## [BRIEF]
Beginning with the first line of the data below, reproduce every line unchanged, ending with the line that holds "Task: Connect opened".

Stored data:
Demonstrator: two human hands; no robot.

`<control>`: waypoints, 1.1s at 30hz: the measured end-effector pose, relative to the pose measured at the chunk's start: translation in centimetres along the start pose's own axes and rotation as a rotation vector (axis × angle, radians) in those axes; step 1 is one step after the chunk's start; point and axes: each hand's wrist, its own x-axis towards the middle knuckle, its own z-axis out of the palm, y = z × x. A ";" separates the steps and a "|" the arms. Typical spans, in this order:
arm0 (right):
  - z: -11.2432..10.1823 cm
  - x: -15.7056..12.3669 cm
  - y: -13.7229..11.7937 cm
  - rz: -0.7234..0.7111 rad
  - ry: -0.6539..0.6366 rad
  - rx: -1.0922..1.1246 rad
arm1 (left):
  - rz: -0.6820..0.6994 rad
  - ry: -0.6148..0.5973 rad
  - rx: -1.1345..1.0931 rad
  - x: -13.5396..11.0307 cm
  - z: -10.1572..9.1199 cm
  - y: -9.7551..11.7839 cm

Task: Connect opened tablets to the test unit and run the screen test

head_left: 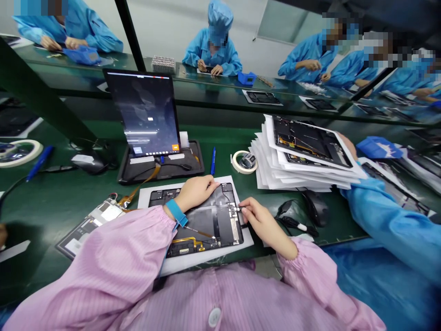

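An opened tablet (210,220) with its dark insides showing lies on a white sheet (203,259) in front of me. My left hand (195,191) rests closed on the tablet's upper edge, a blue wrist strap (176,212) on the wrist. My right hand (260,220) pinches a small connector part (237,209) at the tablet's right side, fingers pressed together. An orange flex cable (188,240) runs along the lower part of the tablet.
A lit tablet (144,112) stands upright in a black tray (161,170) behind. A tape roll (244,162), a blue pen (213,160) and a black mouse (315,208) lie nearby. A co-worker's blue sleeve (386,216) reaches a stack of trays (303,156) at right.
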 end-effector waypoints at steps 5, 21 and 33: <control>0.3 0.0 -0.1 0.015 -0.011 0.085 | -0.001 0.008 -0.006 0.0 0.1 -0.1; -1.9 -1.6 1.7 -0.252 0.547 -0.581 | 0.027 0.012 0.017 0.0 0.3 -0.4; -12.8 -5.5 15.6 0.015 1.089 -0.735 | 0.019 0.030 0.042 0.2 -0.1 0.2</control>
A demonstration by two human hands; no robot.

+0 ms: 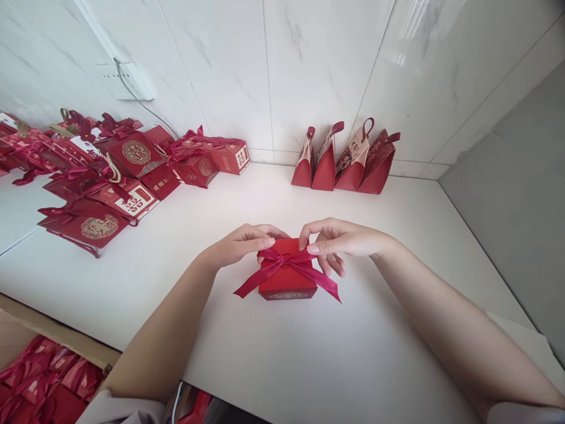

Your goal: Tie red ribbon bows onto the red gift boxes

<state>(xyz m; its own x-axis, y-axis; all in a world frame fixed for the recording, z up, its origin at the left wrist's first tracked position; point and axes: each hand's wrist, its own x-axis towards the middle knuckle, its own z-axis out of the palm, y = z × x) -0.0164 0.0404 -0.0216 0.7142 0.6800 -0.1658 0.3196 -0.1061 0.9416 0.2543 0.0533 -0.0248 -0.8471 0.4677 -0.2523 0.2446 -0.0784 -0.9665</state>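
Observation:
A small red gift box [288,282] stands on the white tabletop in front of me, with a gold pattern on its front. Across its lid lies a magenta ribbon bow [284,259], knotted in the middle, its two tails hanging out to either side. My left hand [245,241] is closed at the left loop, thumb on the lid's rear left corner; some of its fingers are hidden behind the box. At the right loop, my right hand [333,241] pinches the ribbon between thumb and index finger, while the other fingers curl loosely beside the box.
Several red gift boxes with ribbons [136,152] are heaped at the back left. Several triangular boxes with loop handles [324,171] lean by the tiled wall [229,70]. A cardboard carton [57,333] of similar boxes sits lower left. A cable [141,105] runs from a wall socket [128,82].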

## [ANSWER SECTION]
Demonstrator: two human hands; no robot.

`<control>`: waypoints, 1.1s at 30hz: the measured end-effector pose, relative to the pose measured at the chunk's start: translation in centimetres along the start pose's own axes and rotation as a rotation vector (axis × angle, radians) in those axes; step 1 is one step after the chunk's start; point and axes: each hand's wrist, its own x-axis towards the middle knuckle, its own z-axis out of the palm, y = z × x. A ";" separates the steps and a "|" the arms. Typical spans, in this order:
arm0 (right):
  - z: -11.2432..10.1823 cm
  - x: -15.7056..12.3669 cm
  - y: -13.7229..11.7937 cm
  - rz: -0.7234..0.7111 rad
  - ry: -0.6539..0.6366 rad
  - rx: -1.0922..1.1246 rad
arm1 (left):
  - rz: -0.6820..0.6994 rad
  - ry: -0.6148..0.5973 rad
  - rx: -1.1345..1.0931 rad
  - x: -13.5396..11.0307 cm
  - z: -10.1572..9.1199 cm
  - y: -9.7551..11.7839 cm

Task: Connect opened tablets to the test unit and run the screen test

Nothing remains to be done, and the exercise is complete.